### WORK TO BE COMPLETED
Output only the stretch of the listing that starts at the line containing "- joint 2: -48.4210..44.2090" and ends at the line containing "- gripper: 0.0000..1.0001", reproduced exactly with both ends.

### GIVEN DATA
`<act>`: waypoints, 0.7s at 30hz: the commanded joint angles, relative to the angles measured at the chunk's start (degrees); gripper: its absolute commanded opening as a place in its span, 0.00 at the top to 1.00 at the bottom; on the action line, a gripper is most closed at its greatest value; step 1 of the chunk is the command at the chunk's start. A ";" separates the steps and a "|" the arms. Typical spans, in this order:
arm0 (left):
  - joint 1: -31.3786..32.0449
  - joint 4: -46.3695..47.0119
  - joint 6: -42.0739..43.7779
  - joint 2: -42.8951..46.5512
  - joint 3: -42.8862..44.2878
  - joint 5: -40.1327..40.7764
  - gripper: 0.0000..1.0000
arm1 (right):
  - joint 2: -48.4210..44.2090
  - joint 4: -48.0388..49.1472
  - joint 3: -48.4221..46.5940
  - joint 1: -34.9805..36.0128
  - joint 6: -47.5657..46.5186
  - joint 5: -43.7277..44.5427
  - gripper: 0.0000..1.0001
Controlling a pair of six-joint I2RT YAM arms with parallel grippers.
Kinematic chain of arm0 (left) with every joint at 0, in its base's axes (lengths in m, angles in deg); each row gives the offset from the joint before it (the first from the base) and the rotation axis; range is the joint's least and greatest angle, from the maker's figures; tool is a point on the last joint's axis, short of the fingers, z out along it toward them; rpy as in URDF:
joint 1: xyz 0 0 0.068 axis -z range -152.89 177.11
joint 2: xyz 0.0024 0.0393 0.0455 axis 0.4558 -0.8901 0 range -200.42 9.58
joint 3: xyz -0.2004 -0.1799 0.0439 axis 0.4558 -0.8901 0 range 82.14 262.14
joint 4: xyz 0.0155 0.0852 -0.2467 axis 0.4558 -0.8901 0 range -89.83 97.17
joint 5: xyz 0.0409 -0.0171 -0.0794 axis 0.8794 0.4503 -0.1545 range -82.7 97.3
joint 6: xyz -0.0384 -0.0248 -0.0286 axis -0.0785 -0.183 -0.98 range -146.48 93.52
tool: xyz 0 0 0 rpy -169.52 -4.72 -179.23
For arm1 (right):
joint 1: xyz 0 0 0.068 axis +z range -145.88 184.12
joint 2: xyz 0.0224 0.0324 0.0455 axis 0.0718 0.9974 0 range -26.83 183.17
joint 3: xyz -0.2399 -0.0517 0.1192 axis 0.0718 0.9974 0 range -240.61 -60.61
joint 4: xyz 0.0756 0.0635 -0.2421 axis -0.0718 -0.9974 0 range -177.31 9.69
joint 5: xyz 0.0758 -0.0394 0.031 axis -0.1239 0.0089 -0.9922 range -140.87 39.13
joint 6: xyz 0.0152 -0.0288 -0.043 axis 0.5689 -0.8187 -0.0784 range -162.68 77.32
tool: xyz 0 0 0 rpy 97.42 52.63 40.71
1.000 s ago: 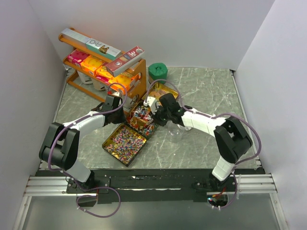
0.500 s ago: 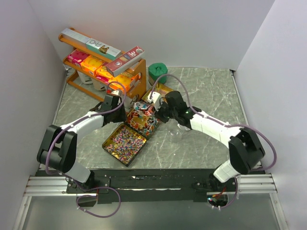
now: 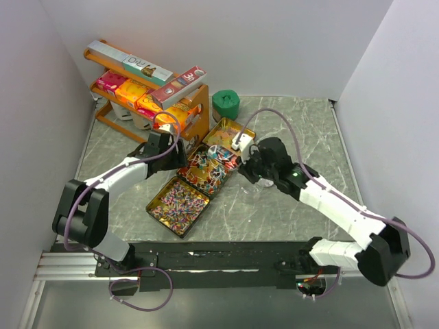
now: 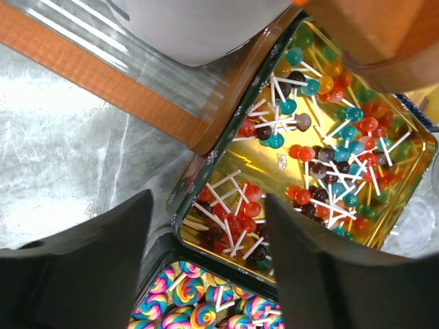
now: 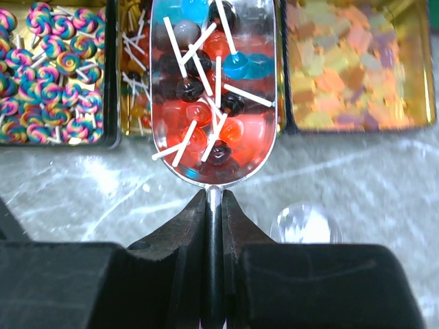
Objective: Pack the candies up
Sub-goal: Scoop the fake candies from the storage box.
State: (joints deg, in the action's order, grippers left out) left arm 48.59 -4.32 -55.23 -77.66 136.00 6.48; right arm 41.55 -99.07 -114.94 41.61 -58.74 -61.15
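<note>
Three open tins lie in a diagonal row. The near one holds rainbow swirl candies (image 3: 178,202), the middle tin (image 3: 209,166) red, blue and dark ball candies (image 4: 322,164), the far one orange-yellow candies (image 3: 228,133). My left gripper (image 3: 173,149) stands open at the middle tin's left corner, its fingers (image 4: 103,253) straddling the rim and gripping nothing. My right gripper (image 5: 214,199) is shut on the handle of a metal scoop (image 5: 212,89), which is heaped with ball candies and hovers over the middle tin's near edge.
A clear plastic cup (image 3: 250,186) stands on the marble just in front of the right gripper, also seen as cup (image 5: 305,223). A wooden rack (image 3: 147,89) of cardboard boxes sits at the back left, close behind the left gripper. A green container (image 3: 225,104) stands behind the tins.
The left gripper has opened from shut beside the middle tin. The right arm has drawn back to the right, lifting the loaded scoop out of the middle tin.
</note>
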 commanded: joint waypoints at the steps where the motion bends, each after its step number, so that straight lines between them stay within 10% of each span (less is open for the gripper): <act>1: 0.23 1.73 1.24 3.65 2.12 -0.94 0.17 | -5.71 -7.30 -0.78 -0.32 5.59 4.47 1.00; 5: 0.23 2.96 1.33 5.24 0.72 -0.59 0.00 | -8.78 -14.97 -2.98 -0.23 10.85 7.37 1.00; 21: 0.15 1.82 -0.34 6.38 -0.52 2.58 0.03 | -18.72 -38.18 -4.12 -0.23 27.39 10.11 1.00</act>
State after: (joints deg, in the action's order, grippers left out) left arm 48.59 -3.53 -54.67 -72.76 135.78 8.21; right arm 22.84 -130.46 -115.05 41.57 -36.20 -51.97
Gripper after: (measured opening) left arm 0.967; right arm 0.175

### SOLUTION BELOW
  - joint 2: -48.4210..44.2090
  - joint 4: -48.0388..49.1472
  - joint 3: -48.4221..46.5940
  - joint 1: -34.9805..36.0128
  - joint 6: -47.5657..46.5186
  - joint 5: -43.7277..44.5427
  - gripper: 0.0000..1.0001

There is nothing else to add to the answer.